By Rhetta Peoples, Special to the NNPA from The Florida Sun –
ORLANDO - The American justice system has often been scrutinized for being one-sided or biased when it comes to justice.
According to the Federal Bureau of Prisons, an agency of the U.S. Department of Justice, African Americans make-up more than 38% of national prison inmates, who are also predominantly male. However, the U.S. Census Bureau reports Black people are only approximately 14% of the U.S. population.
A Chief Judge in Central Florida is proof that even national statistics have exceptions.
Often referred to as the “Judge’s Judge”, Chief Judge Belvin Perry, Jr., of the Ninth Judicial Circuit Court, is the highly respected African American judge with a lead role in one of the most highly publicized court cases in history.
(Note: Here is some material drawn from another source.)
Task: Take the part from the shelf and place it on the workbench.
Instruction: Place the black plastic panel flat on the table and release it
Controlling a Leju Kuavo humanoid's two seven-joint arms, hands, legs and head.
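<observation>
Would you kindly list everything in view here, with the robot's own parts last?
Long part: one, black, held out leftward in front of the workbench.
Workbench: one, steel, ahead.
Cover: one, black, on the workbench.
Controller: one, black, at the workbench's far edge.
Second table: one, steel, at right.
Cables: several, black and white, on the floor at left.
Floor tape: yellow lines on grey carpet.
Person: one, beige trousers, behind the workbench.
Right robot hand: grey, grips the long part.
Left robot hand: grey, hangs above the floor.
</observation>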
Judge Perry received his Juris Doctor from Thurgood Marshall School of Law and received both his Bachelor of Science degree in History and Masters of Education from Tuskegee University.
Judge Perry has served as Chief Judge of the Ninth Judicial Circuit Court since 2001 and is a member of the Florida Bar, Orange County Bar Association, Texas Bar Association, and Trial Court Budget Commission. Perry said, “I’m humbled and grateful for the confidence of my fellow judges in re-electing me to this position.”
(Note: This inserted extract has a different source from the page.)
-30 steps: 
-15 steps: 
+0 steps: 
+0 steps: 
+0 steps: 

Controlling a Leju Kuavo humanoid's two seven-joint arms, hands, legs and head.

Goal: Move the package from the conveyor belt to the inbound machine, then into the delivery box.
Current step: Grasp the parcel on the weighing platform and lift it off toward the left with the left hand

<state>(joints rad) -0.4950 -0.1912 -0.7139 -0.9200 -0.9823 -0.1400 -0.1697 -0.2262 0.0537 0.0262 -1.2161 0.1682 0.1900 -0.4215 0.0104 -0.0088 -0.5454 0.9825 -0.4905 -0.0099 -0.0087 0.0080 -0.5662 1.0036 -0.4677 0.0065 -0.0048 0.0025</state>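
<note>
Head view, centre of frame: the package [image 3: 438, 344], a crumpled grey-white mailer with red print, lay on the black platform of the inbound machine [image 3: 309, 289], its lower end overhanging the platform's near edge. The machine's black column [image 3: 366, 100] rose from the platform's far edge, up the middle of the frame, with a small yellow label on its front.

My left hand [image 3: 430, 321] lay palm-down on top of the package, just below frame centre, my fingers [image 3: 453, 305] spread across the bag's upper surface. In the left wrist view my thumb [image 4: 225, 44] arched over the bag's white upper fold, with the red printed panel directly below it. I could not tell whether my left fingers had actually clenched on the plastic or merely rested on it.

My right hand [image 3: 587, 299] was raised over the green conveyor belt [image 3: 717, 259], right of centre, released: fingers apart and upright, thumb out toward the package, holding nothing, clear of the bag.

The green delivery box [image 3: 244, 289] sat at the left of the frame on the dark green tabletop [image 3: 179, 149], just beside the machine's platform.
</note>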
The irony of his position is significant in the overall view of criminal justice in America because African American men highly populate U.S. prisons and jails. Specific to the Casey Anthony case, it is rare to see White women being a part of statistics that have been dominated by African American men in what is sure to be one of America’s most historical and watched cases.
Judge Perry is not only an icon in the African American community but also an inspiration to African American men. His direct manner and voice has been the subject of commentaries and radio mocks because of his southern accent or lack of what broadcasters may call a “General American Speech”, like that of President Barack Obama or General Colin Powell and is typically what mainstream Americans expect to hear from a person of a higher position.
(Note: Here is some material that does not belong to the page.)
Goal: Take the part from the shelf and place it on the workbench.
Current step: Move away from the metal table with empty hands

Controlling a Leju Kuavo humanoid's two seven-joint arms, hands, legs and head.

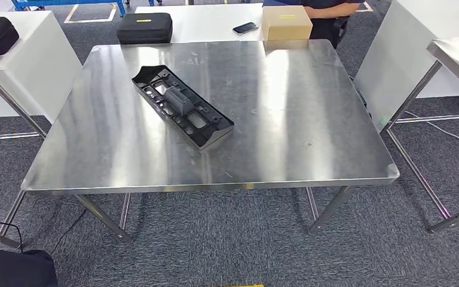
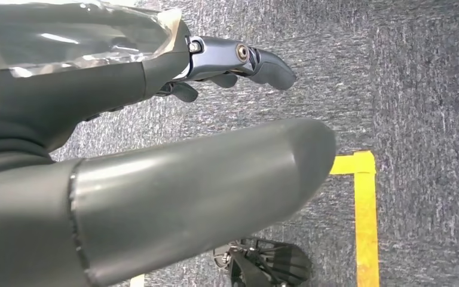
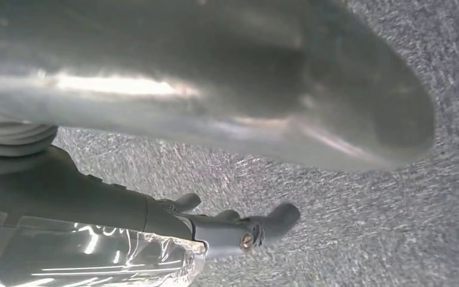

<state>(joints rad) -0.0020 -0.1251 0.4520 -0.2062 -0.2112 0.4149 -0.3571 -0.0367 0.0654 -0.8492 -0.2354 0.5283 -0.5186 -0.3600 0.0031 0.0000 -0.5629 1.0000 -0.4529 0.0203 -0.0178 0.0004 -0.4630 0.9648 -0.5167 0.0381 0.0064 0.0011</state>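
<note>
Both hands hang over the carpet holding nothing: the left hand (image 2: 155,149) and the right hand (image 3: 215,119) each show a thick thumb with the dark fingers (image 2: 263,66) loosely apart beyond it. The part (image 1: 182,106) lies flat on the tabletop (image 1: 287,119), toward its left half, so placing looks done. Much of each hand is hidden behind its thumb; the shelf cannot be made out.
</note>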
However, journalists and talk show hosts neglect the real issues when they focus on the accent. Dr. Cornel West, Attorney Willie Gary and the late Attorney Johnny Cochran, among others, also spoke with a certain flare of their culture yet, each left footprints in their areas of expertise.
Judge Perry is set to preside over the trial in which Anthony is charged with first-degree murder charge of her 2-year old daughter Caylee Anthony, who had not been seen for more than a month before she was reported missing by her grandmother, Cindy Anthony, after she admitted to smelling an odor similar to that of a “dead body” in her Casey Anthony’s car.
Months later, Caylee was found dead only a short distance from the Anthony family home. The child’s death was ruled a homicide by the medical examiner, even though the cause of death remains undetermined.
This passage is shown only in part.